* [Your goal]
Word for word, restate the lines from the start of the data down to the line with "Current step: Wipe", both included.

* [The data]
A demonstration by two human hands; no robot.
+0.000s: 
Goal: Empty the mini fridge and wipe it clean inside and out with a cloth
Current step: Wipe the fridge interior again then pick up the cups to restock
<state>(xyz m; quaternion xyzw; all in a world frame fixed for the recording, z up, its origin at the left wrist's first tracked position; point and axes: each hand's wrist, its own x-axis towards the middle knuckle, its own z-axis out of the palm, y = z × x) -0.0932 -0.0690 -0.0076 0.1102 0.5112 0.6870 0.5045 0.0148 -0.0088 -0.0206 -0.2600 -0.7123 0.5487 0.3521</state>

* [Your solution]
A demonstration by two human hands; no robot.
+0.000s: 
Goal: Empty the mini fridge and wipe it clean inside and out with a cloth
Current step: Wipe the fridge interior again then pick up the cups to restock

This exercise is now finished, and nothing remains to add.